A generic form response from Samsung's 'security team' does not mean what you think it means.
Building on the frustration of the U.S. unlocked Galaxy S7 still not having Nougat while other models are updated, a story is swirling this week about Samsung Mobile Security saying in an email that it will "commit" to updates every month for unlocked phones. As great as it would be, there's plenty of reason to be skeptical about the possibilities of Samsung flipping the switch to a full-on commitment to release these updates monthly — even for a single device in a single country.
Going back as far as August 2015, Samsung has made a commitment to streamlining the security patch update process, going so far as to list devices that would receive the updates and start surfacing the patch level in its software. We were rightfully excited back in 2015 — then everyone forgot about it as things got back to normal and various phones and tablets skipped patches for months at a time.
Samsung's simple Mobile Security website, which has been around since shortly after that 2015 announcement, lists the same information it always has. You'll find the latest security patch information — including March 2017 patches — plus a list of devices slated to get updates and what specifically was fixed in each update. The wording is explicit, and has been there for well over a year now (emphasis mine):
In order to meet your expectations and continue to keep our products secure, Samsung will release monthly and quarterly security updates on selected Samsung devices listed below. Monthly and quarterly security updates will include patches for Android OS related security issues released by Google, as well as, patches for Samsung-specific security issues.
The list of devices includes the Galaxy S7 series, Galaxy S6 series, Galaxy S5 series, Galaxy Note 5 and more. Unfortunately for all of us, things aren't that easy, and there is always a disclaimer letting Samsung off the hook (again, emphasis mine):
Please note that in some cases regular OS upgrades may cause delays to planned security updates. However, users can be rest assured the OS upgrades will include all up-to-date security patches when delivered. While we are doing our best to deliver the security patches as soon as possible to all applicable models, delivery time of security patches may vary depending on the regions and models.
The disclaimer has to be there for multiple reasons, not the least of which being the logistical hurdles that keep Samsung from actually fulfilling the promise of keeping so many phones updated month after month. It seems downright improbable at this point that Samsung could update a single phone — like the U.S. unlocked Galaxy S7 — every single month, let alone the full cadre of models listed above that it already says it will update monthly.
Samsung has 'committed' to monthly security patches since August 2015.

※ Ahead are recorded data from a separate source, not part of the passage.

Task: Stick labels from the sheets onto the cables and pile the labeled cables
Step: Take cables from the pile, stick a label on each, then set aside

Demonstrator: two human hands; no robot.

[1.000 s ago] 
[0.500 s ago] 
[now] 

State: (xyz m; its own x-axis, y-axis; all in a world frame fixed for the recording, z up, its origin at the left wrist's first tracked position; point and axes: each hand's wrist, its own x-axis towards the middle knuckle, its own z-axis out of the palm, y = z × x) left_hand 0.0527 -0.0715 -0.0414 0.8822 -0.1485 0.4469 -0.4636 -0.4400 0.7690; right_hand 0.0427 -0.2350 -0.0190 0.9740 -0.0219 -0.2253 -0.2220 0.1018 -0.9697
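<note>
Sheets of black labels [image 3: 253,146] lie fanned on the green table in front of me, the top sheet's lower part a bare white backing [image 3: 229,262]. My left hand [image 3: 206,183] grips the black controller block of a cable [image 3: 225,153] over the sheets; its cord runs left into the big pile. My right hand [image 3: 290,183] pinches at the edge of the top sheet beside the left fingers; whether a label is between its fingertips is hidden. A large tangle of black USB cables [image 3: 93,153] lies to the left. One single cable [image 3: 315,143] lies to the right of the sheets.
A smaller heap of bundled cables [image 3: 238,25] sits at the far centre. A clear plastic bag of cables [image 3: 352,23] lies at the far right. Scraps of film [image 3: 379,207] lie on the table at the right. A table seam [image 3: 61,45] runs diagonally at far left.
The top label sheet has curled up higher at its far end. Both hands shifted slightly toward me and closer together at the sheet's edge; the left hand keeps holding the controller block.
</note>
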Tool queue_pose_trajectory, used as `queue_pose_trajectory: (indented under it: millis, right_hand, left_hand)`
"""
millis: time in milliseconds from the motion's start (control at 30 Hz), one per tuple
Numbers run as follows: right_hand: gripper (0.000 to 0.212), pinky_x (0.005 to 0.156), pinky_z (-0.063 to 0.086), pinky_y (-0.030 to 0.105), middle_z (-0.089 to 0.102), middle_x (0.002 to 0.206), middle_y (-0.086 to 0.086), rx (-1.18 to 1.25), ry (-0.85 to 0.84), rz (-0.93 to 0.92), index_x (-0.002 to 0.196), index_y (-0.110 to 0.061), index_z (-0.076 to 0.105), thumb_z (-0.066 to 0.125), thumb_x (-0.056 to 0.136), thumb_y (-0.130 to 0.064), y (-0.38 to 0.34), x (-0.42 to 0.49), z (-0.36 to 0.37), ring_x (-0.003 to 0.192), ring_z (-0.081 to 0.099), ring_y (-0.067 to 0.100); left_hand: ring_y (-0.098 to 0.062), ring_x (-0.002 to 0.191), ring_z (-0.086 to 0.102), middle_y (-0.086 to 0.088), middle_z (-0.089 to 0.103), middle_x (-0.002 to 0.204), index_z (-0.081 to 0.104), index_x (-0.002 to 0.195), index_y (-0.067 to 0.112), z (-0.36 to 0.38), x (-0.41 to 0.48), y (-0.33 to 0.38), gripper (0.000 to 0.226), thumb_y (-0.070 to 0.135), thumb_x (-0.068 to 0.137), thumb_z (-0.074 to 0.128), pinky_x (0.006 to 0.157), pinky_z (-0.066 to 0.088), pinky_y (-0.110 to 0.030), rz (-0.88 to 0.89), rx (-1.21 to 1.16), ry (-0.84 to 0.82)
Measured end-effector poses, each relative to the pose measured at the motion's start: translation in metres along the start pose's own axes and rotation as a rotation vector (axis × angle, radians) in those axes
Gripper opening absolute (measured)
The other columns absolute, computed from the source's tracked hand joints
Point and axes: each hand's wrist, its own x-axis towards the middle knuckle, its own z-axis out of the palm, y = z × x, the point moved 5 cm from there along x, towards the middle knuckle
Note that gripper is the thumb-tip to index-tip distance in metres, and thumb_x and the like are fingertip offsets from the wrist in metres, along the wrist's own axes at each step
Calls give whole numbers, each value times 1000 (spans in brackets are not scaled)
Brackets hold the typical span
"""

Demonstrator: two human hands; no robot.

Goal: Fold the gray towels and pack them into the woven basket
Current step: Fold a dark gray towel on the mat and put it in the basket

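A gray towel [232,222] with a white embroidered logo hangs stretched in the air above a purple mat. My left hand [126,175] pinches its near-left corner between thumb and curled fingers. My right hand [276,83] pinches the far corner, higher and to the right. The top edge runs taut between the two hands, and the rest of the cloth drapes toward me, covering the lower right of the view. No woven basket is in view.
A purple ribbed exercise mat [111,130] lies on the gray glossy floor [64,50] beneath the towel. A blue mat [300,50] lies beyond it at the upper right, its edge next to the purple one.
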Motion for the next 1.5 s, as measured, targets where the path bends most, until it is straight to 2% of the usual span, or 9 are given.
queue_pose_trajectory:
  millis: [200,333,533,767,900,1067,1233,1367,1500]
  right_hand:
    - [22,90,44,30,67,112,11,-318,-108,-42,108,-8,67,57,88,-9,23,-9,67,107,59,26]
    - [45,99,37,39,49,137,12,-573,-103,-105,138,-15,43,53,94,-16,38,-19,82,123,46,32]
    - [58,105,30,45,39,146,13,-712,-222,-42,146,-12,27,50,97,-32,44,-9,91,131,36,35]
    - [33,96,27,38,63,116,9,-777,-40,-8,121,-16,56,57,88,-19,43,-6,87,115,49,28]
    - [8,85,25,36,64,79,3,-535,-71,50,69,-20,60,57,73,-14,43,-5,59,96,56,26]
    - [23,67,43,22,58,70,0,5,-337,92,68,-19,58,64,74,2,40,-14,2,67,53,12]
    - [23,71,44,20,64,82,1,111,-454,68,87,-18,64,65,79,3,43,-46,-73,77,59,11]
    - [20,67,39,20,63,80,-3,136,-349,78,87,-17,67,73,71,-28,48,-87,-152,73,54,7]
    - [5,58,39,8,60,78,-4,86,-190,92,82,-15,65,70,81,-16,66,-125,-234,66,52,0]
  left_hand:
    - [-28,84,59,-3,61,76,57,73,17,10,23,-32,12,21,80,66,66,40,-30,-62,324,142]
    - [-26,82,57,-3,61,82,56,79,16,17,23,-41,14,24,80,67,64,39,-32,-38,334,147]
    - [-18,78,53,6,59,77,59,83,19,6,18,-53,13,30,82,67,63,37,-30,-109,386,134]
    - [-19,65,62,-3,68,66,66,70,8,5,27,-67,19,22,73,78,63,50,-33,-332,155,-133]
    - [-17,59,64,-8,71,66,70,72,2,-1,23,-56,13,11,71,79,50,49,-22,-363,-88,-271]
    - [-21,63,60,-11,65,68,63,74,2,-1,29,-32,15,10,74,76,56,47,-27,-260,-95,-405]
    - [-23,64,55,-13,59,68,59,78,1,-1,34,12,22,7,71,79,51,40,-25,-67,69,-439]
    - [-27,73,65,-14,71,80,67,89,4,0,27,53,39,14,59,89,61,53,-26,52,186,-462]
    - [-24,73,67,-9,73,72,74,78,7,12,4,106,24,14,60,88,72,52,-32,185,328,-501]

Considering that update schedules for Samsung phones have varied dramatically by model, but also region, country and carrier (or lack thereof), it would be a substantial change in protocol for Samsung to start painting with such a broad brush as to fully commit, without reservation, to monthly security patches for a set number of phones, whether they're unlocked or carrier branded. It would be cause for celebration, in fact; not something to keep internal and choose not to make a triumphant announcement about.
Samsung may have recently placed a renewed sense of importance on monthly updates internally — and Nougat's new seamless updates may make the monthly cadence easier for normal users to handle. But none of that means we should all of a sudden expect to see security patches every single month, as Samsung has been unable to do so with a single model to date despite making it a point of emphasis.
Until the wording on its official pages changes, and we start seeing patches arrive month after month on Samsung phones — from much-maligned U.S. unlocked Galaxy S7 to any other new phone — there's reason to be skeptical that anything has changed since August 2015.